HLS professor Randall Kennedy has an excellent piece on the current controversies at Harvard and elsewhere (A few days ago, some unknown person(s) for unknown reasons put strips of black tape, across the portraits of tenured black professors that are displayed, along with the portraits of all tenured HLS professors, in one of the school’s buildings). I don’t like to excerpt it, since it seems to me a model of balance and good sense that really should be read in its entirety, but here is part of his argument:

Substantial numbers of onlookers believe that this episode is by no means isolated, that it offers a revealing glimpse into the soul of Harvard Law School.

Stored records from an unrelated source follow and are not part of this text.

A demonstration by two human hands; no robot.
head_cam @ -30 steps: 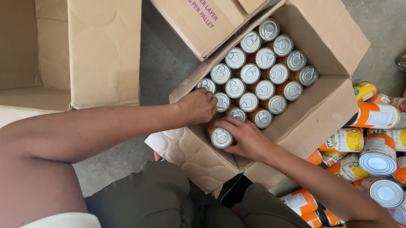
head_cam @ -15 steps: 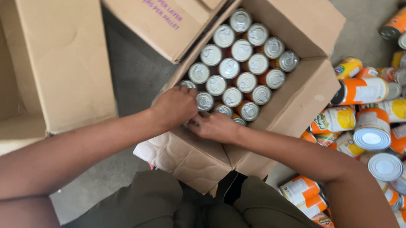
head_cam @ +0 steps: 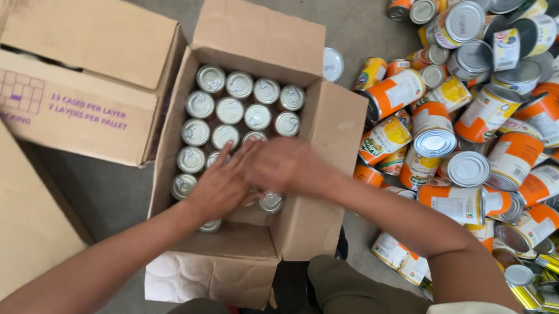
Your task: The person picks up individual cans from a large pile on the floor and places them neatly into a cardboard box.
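1. Hands: I see the left hand [head_cam: 218,186] and right hand [head_cam: 280,165] now meeting, flat, over the near rows of tin cans [head_cam: 242,110] in the open cardboard carton [head_cam: 331,132]; a second ago they were apart.
2. Grip: both spread, pinching nothing; the earlier can appears seated.
3. Loose cans [head_cam: 492,118] lie on the floor, right.

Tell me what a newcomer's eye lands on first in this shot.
First, the open brown cardboard box at centre, packed with rows of upright silver-topped tin cans. Over its near end, the left hand and right hand lie close together on the cans. To the right, a jumbled heap of orange-and-yellow-labelled tin cans sprawls over the grey floor.
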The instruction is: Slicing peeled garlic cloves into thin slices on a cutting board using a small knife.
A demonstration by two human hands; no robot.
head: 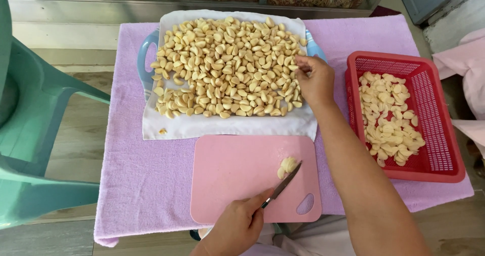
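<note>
A person's left hand (237, 224) grips a small knife (283, 184), fingers curled tight around the handle, the blade tip touching a few peeled garlic cloves (287, 165) on a pink cutting board (237, 177). The right hand (316, 79) reaches ahead to the heap of garlic (227, 66) spread on a white cloth (202, 127) over a blue-handled tray (144, 56); its fingers (301, 64) appear pinched on a clove at the heap's edge, though the grip is partly hidden. Just right of that hand, a red plastic basket (439, 129) holds more pale cloves (389, 119). A lilac towel (146, 180) covers the table beneath everything, and a green plastic chair (30, 134) stands well left of the fingers.
</note>
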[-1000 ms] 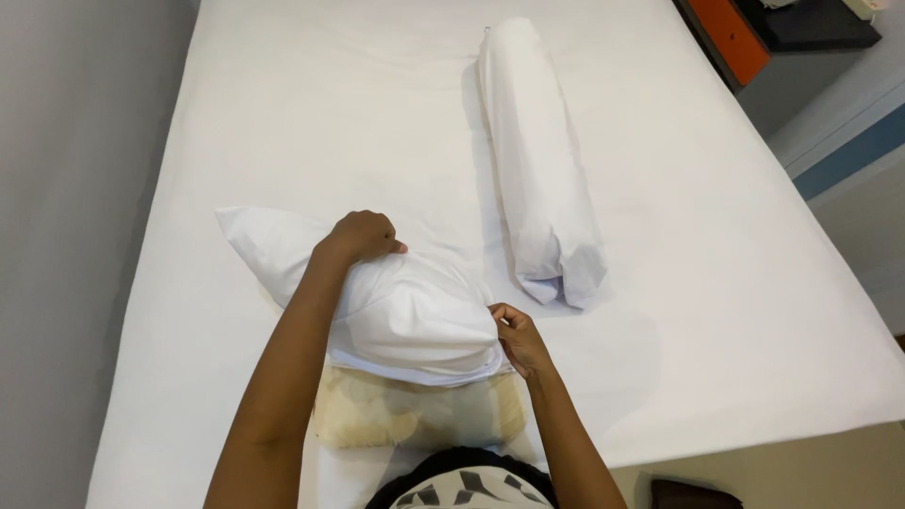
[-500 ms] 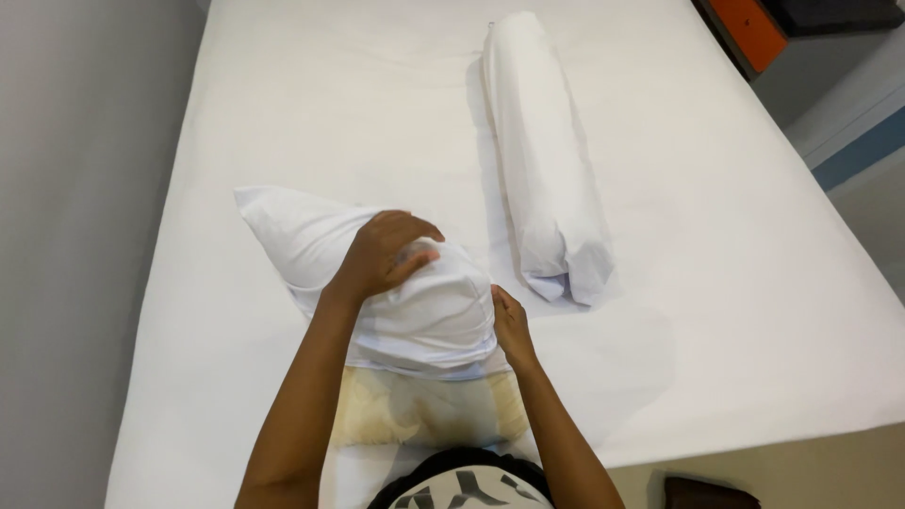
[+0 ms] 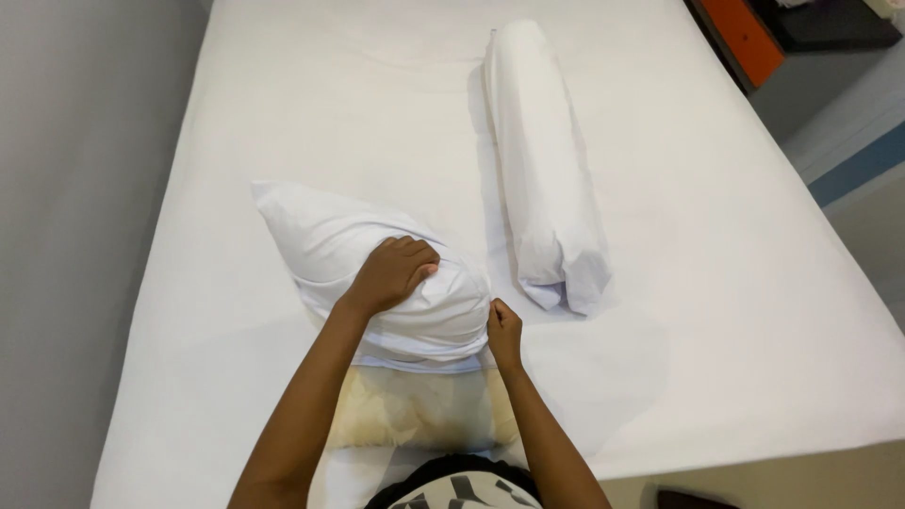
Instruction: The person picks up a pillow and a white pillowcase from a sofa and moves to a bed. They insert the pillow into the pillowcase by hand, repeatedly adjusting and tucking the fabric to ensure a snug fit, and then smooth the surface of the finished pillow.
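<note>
Pillow (image 3: 415,415): yellowish, stained, lying on bed at near edge, long axis pointing away from person. Near end bare.

Case (image 3: 330,236): white, wrinkled, pulled over far part of pillow; closed corner points far-left, open hem bunched across pillow's middle. Fabric gathered in folds over near-right part.
</note>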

They believe that the defacement is but an outcropping of shrouded, denied, but pervasive bigotry abetted by an unwillingness to redress subtle vestiges of historical racial injustice. The aggrievement felt by substantial numbers of smart, knowledgeable and capable students is evident. Their accusations warrant close examination and may well justify further reforms. There are exceedingly few, if any, major institutions in America that can be presumed to be racism free.

Activists who are demanding that universities do more to advance racial justice ought to be encouraged by what has transpired in recent weeks. On account of their interventions, difficult but earnest and probing conversations have blossomed. At Harvard, the dozen or so strips of black tape that prompted the crisis have been replaced by hundreds of brightly colored stickers expressing respect and appreciation, and rejecting bigotry.

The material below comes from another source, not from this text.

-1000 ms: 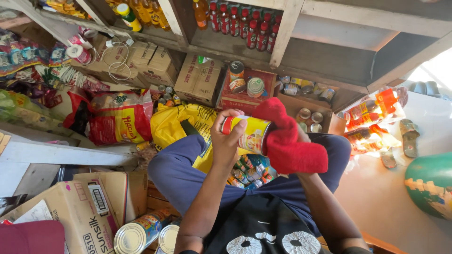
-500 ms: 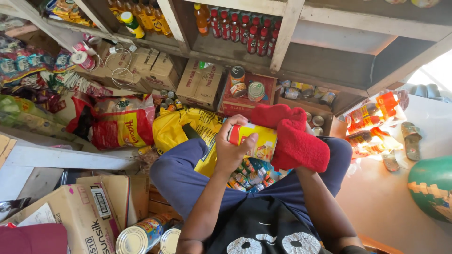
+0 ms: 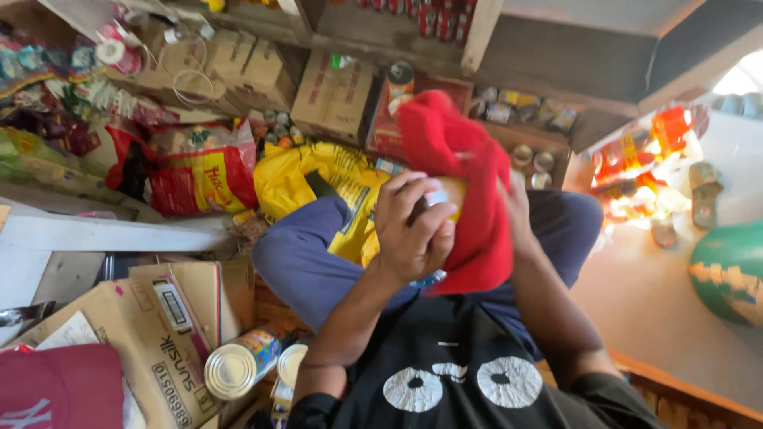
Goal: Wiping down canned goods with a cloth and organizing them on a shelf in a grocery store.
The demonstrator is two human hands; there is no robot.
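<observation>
At the far left, an open cardboard box [image 3: 151,334] lies on the floor, and a tin can [image 3: 238,365] lies on its side against it, its ribbed end facing up. Above them a red sack [image 3: 199,171] leans among packets under the wooden shelf [image 3: 477,48], and next to it a yellow bag [image 3: 334,187] rests against the person's blue-trousered knee.

In the middle, the left hand [image 3: 413,226] is clenched around a yellow can [image 3: 445,199], fingers wrapped over its side; the can is held above the lap, mostly hidden by the hand and the cloth. Just right of it, a red cloth [image 3: 465,187] drapes over and around the can. The right hand [image 3: 517,210] presses against the cloth from the far side; only its edge shows, so I cannot tell whether it grips the cloth or merely pushes on it.

Further right, orange bottles [image 3: 644,159] stand in bright light, and a green ball [image 3: 731,270] sits at the edge.
</observation>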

Around the country, any administrator in higher education who neglects to take seriously plausible accusations of racism proceeds at his or her peril. Activists have succeeded in shoving to the top of the higher-education policy agenda the claims, dissatisfactions and aspirations of African-American students.

Successes, however, can generate or exacerbate destructive tendencies. I worry about two in particular. One involves exaggerating the scope of the racism that the activists oppose and fear. The other involves minimizing their own strength and the victories that they and their forebears have already achieved. . .

While some of [the activists’] complaints have a ring of validity, several are dubious. A decision by a professor to focus on a seemingly dry, technical issue rather than a more accessible, volatile subject involving race might well reflect a justifiable pedagogical strategy. Opposition to racial affirmative action can stem from a wide range of sources other than prejudice. Racism and its kindred pathologies are already big foes; there is no sustained payoff in exaggerating their presence, thus making them more formidable than they actually are.

Disturbing, too, is a related tendency to indulge in self-diminishment by displaying an excessive vulnerability to perceived and actual slights and insults. Some activists seem to have learned that invoking the rhetoric of trauma is an effective way of hooking into the consciences of solicitous authorities. Perhaps it is useful for purposes of eliciting certain short-term gains.

In the long run, though, reformers harm themselves by nurturing an inflated sense of victimization.

One reaction to this kind of an argument is that it plays into the hands of right-wingers, who are categorizing the various protests at Yale, Missouri, Princeton, Harvard, etc., as nothing more than the manifestations of a combination of illiberal “political correctness” and hyper-sensitive whining by over-privileged children of the helicopter parent generation. Another reaction is that the former reaction itself plays into the hands of those who want to wrongly minimize the continuing salience of race and racism in American society, by refusing to consider making distinctions between valid, less valid, and spurious complaints.

These are difficult and important questions, and Kennedy’s willingness to engage with them in a nuanced way is admirable.